• Work to complete
Word for word, restate the entries that follow.

Stored items:
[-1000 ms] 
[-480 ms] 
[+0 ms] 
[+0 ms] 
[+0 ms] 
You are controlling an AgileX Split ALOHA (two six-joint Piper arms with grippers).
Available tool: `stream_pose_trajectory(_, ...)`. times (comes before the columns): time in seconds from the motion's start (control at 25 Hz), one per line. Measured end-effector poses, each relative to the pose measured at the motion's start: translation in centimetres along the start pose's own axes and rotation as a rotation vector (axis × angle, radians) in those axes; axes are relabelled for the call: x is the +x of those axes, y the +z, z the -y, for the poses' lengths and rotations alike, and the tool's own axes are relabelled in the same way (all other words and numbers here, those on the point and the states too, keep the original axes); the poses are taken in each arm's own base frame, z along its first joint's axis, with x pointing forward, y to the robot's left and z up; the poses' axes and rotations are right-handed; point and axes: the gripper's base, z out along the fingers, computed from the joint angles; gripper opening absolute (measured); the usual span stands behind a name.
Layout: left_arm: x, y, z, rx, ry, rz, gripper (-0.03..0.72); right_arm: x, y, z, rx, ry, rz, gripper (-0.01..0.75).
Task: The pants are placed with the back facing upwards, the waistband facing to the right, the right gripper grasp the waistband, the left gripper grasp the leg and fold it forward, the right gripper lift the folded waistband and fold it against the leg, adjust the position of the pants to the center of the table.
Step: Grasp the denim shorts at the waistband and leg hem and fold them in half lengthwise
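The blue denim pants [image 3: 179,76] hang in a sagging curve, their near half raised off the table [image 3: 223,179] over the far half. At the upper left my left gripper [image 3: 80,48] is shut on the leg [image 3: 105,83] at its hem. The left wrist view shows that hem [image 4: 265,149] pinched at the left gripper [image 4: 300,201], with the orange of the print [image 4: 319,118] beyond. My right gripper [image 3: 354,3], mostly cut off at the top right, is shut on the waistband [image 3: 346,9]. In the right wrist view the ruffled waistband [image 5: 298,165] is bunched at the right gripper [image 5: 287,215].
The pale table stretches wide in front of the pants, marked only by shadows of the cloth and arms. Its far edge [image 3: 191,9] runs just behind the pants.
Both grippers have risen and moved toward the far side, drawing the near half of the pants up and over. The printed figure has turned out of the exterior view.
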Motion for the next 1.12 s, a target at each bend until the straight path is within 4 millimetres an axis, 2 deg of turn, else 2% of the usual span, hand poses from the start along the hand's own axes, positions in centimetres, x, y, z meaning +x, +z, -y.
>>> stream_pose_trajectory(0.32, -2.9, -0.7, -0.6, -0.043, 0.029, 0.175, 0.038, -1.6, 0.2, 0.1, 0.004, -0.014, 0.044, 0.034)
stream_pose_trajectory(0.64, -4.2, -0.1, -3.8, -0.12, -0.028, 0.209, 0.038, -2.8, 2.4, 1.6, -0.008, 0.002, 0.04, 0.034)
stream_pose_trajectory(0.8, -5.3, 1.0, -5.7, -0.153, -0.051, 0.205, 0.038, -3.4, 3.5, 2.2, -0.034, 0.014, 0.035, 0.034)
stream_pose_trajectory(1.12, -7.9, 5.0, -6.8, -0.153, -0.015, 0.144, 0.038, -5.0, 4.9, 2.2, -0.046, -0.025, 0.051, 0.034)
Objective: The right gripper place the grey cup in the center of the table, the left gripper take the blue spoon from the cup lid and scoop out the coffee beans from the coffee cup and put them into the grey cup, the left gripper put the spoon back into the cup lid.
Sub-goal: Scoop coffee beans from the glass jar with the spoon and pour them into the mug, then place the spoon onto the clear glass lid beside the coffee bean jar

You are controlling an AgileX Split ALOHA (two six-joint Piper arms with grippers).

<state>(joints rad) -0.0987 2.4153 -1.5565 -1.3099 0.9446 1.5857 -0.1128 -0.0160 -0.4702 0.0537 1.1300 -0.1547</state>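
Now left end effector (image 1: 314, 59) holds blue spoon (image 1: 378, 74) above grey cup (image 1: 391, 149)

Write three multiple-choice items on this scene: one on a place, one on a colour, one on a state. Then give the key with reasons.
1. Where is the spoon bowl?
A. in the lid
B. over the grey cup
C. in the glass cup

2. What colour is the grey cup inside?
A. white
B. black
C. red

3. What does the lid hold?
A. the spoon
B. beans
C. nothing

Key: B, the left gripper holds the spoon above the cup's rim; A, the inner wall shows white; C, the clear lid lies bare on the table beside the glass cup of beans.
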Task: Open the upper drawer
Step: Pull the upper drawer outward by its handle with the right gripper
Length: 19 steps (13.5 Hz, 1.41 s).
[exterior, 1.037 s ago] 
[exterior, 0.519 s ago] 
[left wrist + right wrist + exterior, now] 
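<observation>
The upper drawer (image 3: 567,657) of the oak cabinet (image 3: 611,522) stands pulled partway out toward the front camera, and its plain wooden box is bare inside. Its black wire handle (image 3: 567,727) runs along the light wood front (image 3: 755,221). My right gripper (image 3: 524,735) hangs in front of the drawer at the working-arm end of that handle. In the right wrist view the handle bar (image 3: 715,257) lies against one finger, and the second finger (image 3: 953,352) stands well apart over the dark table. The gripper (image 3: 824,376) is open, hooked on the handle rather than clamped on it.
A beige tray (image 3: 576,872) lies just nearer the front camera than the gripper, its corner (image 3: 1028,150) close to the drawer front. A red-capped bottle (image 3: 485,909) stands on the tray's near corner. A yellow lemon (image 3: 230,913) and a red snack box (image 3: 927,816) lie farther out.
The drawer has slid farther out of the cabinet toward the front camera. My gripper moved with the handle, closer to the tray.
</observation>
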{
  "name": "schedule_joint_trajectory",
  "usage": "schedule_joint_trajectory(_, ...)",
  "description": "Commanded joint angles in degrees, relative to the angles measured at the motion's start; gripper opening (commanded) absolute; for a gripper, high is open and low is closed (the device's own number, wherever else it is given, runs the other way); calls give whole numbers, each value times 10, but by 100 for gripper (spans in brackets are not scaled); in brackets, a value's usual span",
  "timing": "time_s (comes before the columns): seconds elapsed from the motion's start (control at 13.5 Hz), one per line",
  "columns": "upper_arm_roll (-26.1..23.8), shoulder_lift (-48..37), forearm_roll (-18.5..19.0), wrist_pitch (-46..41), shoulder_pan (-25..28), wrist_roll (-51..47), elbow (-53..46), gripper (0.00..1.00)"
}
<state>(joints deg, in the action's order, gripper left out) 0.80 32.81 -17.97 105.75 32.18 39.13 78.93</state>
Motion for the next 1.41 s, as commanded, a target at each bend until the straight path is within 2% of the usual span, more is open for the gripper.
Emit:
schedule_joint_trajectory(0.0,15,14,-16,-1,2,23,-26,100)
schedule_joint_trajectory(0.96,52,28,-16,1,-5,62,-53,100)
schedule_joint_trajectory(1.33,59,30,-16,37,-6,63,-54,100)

• Exercise response
[-1000 ms] 
[-480 ms] 
[+0 ms] 
[+0 ms] 
[+0 ms] 
You are controlling an AgileX Split ALOHA (two six-joint Piper arms with grippers).
Available tool: `stream_pose_trajectory(_, ...)`. times (comes before the columns): time in seconds from the motion's start (control at 25 Hz), one per line. Measured end-effector poses, each relative to the pose measured at the motion's start: translation in centimetres along the start pose's own axes and rotation as a rotation vector (axis × angle, radians) in those axes; axes are relabelled for the call: x is the +x of those axes, y the +z, z the -y, for the poses' lengths and rotations alike, and the tool's own axes are relabelled in the same way (all other words and numbers here, those on the point and the states too, keep the original axes); the poses are taken in each arm's own base frame, z along its first joint's axis, with x pointing forward, y to the robot's left and z up; the poses' axes and rotations are right-handed; point and axes: the gripper's base, z out along the fingers, computed from the joint angles; gripper opening absolute (measured); the usual span stands behind a name.
Layout: left_arm: x, y, z, rx, ry, rz, gripper (-0.03..0.72); right_arm: x, y, z, rx, ry, rz, gripper (-0.01..0.75).
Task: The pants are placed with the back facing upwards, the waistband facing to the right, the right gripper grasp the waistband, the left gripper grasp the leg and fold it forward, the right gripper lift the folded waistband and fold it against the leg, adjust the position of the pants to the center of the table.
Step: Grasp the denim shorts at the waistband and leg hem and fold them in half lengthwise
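The blue denim pants [image 3: 179,76] hang in a sagging curve, their near half raised off the table [image 3: 223,179] over the far half. At the upper left my left gripper [image 3: 80,48] is shut on the leg [image 3: 105,83] at its hem. The left wrist view shows that hem [image 4: 265,149] pinched at the left gripper [image 4: 300,201], with the orange of the print [image 4: 319,118] beyond. My right gripper [image 3: 354,3], mostly cut off at the top right, is shut on the waistband [image 3: 346,9]. In the right wrist view the ruffled waistband [image 5: 298,165] is bunched at the right gripper [image 5: 287,215].
The pale table stretches wide in front of the pants, marked only by shadows of the cloth and arms. Its far edge [image 3: 191,9] runs just behind the pants.
Both grippers have risen and moved toward the far side, drawing the near half of the pants up and over. The printed figure has turned out of the exterior view.
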Motion for the next 1.12 s, a target at each bend until the straight path is within 4 millimetres an axis, 2 deg of turn, else 2% of the usual span, hand poses from the start along the hand's own axes, positions in centimetres, x, y, z meaning +x, +z, -y.
>>> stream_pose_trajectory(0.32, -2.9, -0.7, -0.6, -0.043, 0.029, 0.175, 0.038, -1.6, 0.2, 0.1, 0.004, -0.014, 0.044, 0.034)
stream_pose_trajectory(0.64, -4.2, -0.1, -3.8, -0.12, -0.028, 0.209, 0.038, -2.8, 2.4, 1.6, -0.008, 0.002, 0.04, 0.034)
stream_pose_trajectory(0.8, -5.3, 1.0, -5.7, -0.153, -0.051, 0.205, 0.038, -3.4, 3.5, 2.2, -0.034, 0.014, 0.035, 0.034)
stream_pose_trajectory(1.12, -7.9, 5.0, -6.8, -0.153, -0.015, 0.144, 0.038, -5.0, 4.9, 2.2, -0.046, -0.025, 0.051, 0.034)
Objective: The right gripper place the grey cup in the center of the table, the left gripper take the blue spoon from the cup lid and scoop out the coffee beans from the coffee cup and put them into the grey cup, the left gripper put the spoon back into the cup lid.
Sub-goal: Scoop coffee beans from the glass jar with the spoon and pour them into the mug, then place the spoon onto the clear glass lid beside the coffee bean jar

You are controlling an AgileX Split ALOHA (two six-joint Piper arms with grippers).

<state>(joints rad) -0.0987 2.4153 -1.5565 -1.3099 0.9446 1.5857 -0.1128 -0.0160 -0.4702 0.0537 1.1300 -0.1547</state>
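Now left end effector (image 1: 314, 59) holds blue spoon (image 1: 378, 74) above grey cup (image 1: 391, 149)

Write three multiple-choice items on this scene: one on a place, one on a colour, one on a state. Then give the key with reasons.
1. Where is the spoon bowl?
A. in the lid
B. over the grey cup
C. in the glass cup

2. What colour is the grey cup inside?
A. white
B. black
C. red

3. What does the lid hold?
A. the spoon
B. beans
C. nothing

Key: B, the left gripper holds the spoon above the cup's rim; A, the inner wall shows white; C, the clear lid lies bare on the table beside the glass cup of beans.
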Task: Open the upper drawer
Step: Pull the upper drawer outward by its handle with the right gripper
Length: 19 steps (13.5 Hz, 1.41 s).
[exterior, 1.037 s ago] 
[exterior, 0.519 s ago] 
[left wrist + right wrist + exterior, now] 
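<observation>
The upper drawer (image 3: 567,657) of the oak cabinet (image 3: 611,522) stands pulled partway out toward the front camera, and its plain wooden box is bare inside. Its black wire handle (image 3: 567,727) runs along the light wood front (image 3: 755,221). My right gripper (image 3: 524,735) hangs in front of the drawer at the working-arm end of that handle. In the right wrist view the handle bar (image 3: 715,257) lies against one finger, and the second finger (image 3: 953,352) stands well apart over the dark table. The gripper (image 3: 824,376) is open, hooked on the handle rather than clamped on it.
A beige tray (image 3: 576,872) lies just nearer the front camera than the gripper, its corner (image 3: 1028,150) close to the drawer front. A red-capped bottle (image 3: 485,909) stands on the tray's near corner. A yellow lemon (image 3: 230,913) and a red snack box (image 3: 927,816) lie farther out.
The drawer has slid farther out of the cabinet toward the front camera. My gripper moved with the handle, closer to the tray.
</observation>
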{
  "name": "schedule_joint_trajectory",
  "usage": "schedule_joint_trajectory(_, ...)",
  "description": "Commanded joint angles in degrees, relative to the angles measured at the motion's start; gripper opening (commanded) absolute; for a gripper, high is open and low is closed (the device's own number, wherever else it is given, runs the other way); calls give whole numbers, each value times 10, but by 100 for gripper (spans in brackets are not scaled); in brackets, a value's usual span",
  "timing": "time_s (comes before the columns): seconds elapsed from the motion's start (control at 13.5 Hz), one per line",
  "columns": "upper_arm_roll (-26.1..23.8), shoulder_lift (-48..37), forearm_roll (-18.5..19.0), wrist_pitch (-46..41), shoulder_pan (-25..28), wrist_roll (-51..47), elbow (-53..46), gripper (0.00..1.00)"
}
<state>(joints deg, in the action's order, gripper left out) 0.80 32.81 -17.97 105.75 32.18 39.13 78.93</state>
Motion for the next 1.41 s, as commanded, a target at each bend until the straight path is within 2% of the usual span, more is open for the gripper.
Emit:
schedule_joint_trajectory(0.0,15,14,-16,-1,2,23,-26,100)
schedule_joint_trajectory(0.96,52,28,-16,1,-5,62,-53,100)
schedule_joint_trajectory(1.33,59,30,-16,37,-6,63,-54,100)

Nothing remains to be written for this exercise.